A curious incident saw an Airbus Beluga XL oversize freighter have a runway excursion, which disabled the aircraft for several hours.
This incident happened on Friday the 18th of November, involving flight BG-127N. It is a flight between two Airbus facilities. The European aircraft manufacturer uses its fleet of Beluga XLs to move major aircraft components between its various production sites. This flight took off from Saint Nazaire Montoir Airport (LFRZ), heading for Albert Picardie Airport (LFAQ) in France.
We don’t have any information regarding the payload of this Airbus Beluga XL at the time of the incident. Airbus assembles and equips the front fuselage sections of A320s, as well as the front and center sections of A330s in Saint Nazaire.
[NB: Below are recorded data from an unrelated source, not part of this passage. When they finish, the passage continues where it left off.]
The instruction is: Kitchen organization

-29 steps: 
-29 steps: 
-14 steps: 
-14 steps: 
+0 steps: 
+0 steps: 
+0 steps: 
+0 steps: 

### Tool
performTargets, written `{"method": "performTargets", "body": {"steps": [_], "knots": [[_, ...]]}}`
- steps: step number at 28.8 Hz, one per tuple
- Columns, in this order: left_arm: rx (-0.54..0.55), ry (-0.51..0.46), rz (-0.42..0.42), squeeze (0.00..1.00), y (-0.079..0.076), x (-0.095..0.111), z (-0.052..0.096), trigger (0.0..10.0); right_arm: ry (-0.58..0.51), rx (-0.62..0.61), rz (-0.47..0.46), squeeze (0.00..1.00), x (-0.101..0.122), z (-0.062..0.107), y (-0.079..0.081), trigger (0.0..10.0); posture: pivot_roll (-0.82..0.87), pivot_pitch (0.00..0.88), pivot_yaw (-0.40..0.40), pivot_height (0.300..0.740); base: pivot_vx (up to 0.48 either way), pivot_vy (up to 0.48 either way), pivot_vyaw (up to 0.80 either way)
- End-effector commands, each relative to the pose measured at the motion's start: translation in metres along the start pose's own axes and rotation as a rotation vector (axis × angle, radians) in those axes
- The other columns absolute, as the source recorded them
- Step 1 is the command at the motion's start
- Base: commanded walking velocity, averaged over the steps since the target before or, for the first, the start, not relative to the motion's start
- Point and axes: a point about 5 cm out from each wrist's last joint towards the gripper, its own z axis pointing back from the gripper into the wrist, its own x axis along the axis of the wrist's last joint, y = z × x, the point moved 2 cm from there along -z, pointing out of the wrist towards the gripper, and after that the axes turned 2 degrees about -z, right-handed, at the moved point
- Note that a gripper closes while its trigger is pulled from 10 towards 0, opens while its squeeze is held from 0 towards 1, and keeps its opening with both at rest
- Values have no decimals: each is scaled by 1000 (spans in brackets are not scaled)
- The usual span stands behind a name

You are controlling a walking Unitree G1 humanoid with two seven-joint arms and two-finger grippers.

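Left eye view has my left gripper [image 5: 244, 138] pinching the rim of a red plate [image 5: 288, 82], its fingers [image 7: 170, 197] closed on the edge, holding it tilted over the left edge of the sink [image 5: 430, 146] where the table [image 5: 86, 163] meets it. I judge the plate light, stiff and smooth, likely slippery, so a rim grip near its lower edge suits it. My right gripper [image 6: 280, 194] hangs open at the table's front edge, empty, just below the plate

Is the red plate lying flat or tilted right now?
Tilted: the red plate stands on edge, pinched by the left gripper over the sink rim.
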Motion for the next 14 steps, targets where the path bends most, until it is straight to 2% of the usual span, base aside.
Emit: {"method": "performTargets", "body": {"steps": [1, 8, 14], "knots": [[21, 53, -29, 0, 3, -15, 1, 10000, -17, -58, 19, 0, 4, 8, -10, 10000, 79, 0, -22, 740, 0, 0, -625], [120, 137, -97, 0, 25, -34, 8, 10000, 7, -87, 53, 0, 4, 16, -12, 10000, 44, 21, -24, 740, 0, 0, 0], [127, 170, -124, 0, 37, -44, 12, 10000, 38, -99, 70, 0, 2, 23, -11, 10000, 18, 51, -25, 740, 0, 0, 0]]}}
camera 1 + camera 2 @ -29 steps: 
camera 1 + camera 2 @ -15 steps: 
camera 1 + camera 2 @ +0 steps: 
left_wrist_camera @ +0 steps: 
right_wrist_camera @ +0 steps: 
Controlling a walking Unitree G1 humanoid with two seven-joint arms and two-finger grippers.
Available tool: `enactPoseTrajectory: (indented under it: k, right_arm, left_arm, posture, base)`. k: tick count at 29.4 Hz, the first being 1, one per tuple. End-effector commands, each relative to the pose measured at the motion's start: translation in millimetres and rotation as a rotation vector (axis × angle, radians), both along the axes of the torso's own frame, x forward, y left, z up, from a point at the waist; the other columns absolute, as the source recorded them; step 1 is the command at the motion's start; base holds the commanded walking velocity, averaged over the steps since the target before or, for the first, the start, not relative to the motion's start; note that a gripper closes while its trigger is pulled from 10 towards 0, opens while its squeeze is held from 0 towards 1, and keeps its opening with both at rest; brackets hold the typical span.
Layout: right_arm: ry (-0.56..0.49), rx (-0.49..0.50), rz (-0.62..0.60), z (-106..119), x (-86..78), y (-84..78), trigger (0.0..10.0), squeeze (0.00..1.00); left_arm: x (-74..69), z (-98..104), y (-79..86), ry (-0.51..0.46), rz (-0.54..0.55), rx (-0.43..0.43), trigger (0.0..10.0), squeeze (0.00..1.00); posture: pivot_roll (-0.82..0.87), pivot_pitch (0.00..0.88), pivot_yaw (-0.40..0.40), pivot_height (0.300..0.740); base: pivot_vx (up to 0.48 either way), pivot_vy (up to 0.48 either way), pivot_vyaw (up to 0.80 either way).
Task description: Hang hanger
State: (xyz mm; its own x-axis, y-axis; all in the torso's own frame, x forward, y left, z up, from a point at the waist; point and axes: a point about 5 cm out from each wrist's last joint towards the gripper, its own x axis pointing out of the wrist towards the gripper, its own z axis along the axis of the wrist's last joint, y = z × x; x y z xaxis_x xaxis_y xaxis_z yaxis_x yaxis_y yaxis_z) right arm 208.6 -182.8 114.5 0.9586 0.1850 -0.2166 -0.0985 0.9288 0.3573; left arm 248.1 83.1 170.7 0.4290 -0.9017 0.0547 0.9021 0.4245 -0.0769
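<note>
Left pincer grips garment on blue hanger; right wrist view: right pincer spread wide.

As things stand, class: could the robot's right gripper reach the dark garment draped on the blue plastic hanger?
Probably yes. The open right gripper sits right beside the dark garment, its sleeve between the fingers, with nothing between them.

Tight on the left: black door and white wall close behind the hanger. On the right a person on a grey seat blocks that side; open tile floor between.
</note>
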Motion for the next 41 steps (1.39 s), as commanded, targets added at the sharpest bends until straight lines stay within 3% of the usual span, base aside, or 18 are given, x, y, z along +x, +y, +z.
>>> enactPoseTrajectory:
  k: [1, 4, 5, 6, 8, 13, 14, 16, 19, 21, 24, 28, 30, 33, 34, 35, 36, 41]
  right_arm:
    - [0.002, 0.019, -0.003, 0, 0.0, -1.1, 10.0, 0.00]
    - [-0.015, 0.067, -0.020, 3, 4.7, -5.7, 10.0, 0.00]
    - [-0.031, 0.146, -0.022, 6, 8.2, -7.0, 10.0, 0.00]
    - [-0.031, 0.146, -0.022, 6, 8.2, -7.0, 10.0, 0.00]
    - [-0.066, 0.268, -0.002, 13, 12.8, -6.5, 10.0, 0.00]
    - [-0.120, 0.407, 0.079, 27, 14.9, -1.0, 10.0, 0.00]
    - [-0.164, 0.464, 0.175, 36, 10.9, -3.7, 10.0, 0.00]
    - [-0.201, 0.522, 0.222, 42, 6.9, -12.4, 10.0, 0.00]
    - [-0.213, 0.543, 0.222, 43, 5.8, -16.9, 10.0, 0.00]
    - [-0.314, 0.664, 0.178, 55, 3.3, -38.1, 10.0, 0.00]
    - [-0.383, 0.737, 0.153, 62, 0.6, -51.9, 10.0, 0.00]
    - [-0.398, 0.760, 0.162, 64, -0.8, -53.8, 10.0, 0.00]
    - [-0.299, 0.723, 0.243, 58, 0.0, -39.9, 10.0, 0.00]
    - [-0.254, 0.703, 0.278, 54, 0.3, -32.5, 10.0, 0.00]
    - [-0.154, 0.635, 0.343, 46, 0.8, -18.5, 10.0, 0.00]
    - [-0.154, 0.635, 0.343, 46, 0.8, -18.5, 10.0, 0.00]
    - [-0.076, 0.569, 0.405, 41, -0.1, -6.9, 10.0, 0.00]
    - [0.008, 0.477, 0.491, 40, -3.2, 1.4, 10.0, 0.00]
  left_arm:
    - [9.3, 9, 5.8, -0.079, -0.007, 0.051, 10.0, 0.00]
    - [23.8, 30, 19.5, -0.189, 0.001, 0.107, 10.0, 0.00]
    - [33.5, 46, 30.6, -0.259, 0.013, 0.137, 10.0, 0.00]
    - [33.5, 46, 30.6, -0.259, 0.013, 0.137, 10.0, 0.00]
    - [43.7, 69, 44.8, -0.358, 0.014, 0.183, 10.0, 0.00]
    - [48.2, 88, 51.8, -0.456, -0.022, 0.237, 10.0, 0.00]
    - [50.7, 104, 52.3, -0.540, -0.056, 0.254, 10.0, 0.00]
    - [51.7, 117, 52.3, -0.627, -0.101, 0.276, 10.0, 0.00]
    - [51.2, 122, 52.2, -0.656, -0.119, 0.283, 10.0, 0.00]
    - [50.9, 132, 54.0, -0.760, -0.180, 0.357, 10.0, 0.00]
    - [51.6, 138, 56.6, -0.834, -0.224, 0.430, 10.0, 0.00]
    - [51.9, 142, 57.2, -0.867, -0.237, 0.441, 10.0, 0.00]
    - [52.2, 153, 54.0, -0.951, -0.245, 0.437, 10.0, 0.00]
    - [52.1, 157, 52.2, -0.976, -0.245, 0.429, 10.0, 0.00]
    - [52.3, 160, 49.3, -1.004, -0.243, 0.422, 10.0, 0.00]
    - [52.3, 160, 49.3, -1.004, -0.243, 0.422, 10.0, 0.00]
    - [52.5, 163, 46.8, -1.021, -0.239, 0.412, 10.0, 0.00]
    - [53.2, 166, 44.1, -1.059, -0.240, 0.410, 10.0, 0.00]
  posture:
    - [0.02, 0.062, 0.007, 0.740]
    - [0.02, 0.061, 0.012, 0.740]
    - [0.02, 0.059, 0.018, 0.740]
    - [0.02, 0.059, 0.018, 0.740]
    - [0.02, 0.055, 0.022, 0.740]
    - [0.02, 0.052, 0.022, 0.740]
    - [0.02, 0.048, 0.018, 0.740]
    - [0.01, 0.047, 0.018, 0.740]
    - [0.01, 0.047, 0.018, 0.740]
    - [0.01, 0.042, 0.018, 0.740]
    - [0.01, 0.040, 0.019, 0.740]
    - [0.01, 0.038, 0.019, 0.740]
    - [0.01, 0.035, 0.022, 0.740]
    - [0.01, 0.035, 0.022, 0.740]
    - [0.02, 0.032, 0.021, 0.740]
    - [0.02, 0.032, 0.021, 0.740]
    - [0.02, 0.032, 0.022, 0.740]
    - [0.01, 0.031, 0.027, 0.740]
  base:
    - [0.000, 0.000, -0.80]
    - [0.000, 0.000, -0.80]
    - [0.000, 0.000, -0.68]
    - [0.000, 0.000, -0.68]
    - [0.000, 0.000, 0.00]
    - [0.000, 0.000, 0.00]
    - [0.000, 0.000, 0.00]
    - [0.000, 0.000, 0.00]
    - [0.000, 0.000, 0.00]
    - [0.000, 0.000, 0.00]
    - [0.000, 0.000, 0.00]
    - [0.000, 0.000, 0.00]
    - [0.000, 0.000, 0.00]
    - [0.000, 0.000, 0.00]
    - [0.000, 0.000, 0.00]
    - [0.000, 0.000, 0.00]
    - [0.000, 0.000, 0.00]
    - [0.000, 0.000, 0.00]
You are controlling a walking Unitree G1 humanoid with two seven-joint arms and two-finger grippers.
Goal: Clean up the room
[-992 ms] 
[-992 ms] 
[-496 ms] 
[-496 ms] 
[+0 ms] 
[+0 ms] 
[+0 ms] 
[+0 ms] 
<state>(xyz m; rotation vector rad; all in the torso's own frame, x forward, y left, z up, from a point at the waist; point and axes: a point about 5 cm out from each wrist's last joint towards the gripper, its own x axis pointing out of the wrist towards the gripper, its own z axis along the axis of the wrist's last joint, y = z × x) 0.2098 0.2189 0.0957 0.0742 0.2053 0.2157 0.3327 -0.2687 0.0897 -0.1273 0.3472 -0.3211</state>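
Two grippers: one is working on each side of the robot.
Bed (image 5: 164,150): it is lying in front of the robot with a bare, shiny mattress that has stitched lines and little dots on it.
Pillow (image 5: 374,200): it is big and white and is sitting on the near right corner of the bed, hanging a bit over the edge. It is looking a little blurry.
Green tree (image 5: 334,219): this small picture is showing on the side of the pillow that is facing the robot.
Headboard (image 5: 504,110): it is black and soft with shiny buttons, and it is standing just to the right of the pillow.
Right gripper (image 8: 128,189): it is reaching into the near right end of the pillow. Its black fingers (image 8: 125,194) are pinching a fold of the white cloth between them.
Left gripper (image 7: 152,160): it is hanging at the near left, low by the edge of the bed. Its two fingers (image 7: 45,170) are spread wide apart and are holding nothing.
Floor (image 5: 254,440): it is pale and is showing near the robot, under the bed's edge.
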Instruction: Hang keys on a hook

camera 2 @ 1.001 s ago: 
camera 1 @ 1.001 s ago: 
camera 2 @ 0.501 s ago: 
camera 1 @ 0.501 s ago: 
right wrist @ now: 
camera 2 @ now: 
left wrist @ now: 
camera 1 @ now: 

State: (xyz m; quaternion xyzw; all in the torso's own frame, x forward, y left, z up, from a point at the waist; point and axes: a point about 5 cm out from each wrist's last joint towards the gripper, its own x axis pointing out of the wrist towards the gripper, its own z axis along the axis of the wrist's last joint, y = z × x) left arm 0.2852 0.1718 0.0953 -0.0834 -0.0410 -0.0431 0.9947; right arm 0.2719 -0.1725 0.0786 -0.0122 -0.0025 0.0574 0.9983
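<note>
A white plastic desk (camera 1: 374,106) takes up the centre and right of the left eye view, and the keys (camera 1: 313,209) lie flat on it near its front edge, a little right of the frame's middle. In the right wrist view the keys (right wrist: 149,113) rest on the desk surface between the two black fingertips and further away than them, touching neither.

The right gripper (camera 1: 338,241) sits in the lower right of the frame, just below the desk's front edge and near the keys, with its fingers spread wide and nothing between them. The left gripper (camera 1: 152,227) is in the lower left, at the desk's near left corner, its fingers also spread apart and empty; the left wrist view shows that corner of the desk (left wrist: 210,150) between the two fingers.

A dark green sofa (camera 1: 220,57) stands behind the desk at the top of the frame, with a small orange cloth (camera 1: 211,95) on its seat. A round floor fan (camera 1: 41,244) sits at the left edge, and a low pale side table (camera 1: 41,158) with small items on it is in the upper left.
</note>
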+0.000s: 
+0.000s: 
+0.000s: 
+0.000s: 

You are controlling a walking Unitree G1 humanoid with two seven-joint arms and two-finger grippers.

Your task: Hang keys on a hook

In any case, the aircraft departed using runway 25 in Saint Nazaire, cruising at FL280 for the 52-minute-long flight. The rest of the flight was uneventful, with the aircraft landing on runway 27 in Albert. The mishap happened when the crew of the Airbus Beluga XL attempted to turn around and backtrack, at a turning pad at the end of the runway.
The Airbus Beluga XL Runway Excursion Incident
Rather than complete the 180-degree turn, the aircraft took a wider turn, understeering into soft ground. The aircraft’s nose gear and its right main gear went off the pavement. There are no reports of any injuries in the event.
But with its only runway blocked by the Airbus Beluga XL, the airport closed after the incident. However, Albert Picardie Airport doesn’t have any commercial traffic, although it has some general aviation users.
But as of this writing, the Beluga is still on the ground at the site. This aircraft has registration F-GXLN. The incident aircraft is the fifth and newest Beluga XL that Airbus made. It made its first flight last July, and its first revenue flight less than a month ago.
The official designation of these jets is A330-700L. The earlier and somewhat smaller Beluga ST has the designation A300-600ST. But as we’ve seen, Airbus has now retired these older jets and is using them to transport oversize loads for various customers.